Unresolved : Release in which this issue/RFE will be addressed.
Resolved: Release in which this issue/RFE has been resolved.
Fixed : Release in which this issue/RFE has been fixed. The release containing this fix may be available for download as an Early Access Release or a General Availability Release.

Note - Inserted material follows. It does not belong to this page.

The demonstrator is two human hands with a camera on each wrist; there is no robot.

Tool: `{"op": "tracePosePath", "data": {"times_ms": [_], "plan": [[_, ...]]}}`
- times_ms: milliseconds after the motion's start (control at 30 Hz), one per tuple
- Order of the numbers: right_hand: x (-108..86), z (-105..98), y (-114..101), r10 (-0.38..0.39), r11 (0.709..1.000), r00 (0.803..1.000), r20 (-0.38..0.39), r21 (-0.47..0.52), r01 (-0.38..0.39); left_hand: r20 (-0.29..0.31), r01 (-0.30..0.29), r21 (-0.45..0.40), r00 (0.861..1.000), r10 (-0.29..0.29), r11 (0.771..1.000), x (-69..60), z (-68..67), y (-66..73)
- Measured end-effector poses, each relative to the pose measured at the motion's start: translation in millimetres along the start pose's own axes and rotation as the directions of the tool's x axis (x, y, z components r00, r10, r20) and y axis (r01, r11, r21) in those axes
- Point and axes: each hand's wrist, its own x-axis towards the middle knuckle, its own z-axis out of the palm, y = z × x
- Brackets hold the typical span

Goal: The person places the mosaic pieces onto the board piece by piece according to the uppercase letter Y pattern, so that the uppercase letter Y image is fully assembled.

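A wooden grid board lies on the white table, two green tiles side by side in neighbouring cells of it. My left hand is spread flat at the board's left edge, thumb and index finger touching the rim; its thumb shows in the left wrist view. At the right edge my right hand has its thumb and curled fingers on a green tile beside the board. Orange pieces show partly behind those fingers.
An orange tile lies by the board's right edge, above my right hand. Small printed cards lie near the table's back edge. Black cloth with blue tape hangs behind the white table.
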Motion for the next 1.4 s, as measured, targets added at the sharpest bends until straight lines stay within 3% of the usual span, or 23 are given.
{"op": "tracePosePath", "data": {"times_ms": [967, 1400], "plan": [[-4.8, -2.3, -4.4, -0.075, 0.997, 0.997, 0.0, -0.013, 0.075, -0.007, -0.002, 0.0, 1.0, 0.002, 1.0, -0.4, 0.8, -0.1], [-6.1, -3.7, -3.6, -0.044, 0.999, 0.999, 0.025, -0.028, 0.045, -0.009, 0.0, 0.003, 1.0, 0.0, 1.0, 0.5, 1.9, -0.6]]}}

To download the current JDK release, click here.

JDK 8	JDK 9
8u102Fixed	9Fixed

Related Reports

Duplicate :	JDK-8170085 - Javafx Webengine JSObect members working inconsistently
Duplicate :	JDK-8170515 - WebView. "onclick" attribute in HTML not working on Windows with Java 8u111.
Duplicate :	JDK-8089776 - WebView memory leak when JavaScript callbacks are assigned.
Duplicate :	JDK-8152417 - Crash caused by jfxwebkit after calling a JS function multiple times
Duplicate :	JDK-8149707 - WebView leaks memory when containing object acts as javascript callback handler
Relates :	JDK-8152737 - Crash in RuntimeObject::put when object passed to JSObject::setMember is GCed
Relates :	JDK-8151459 - Validation of new behaviour for JS callback memory leak
Relates :	JDK-8169204 - Need to document JSObject Call and setSlot APIs to use weak references
Relates :	JDK-8168625 - Java WebView communication between java and javascript fails in Java 8 U112
Relates :	JDK-8149707 - WebView leaks memory when containing object acts as javascript callback handler
Relates :	JDK-8172954 - Memory Leak test case (non-UI) for JDK-8089681
Relates :	JDK-8178878 - [WebView] Java method not getting called from HTML
Relates :	JDK-8154127 - Need to document that JavaScript to Java bindings use weak references
Relates :	JDK-8167098 - Backport of JDK-8158926 to JDK 8u mistakenly used preliminary patch
Relates :	JDK-8169341 - Broken JavaScript-to-Java callback in WebEngine with 2nd call
Relates :	JDK-8165302 - Upcall from JavaScript to Java is broken

Sub Tasks

JDK-8171401 :

Release Note: Fixed memory leak when Java objects are passed into JavaScript - Closed

Description

I use a WebView that is contained in an extension of a Pane class (lets call it the view) and then use the  view as the javascript callback handler. If I now close the application window without quiting (no implicit exit) the view and all of its memory is not reclaimed.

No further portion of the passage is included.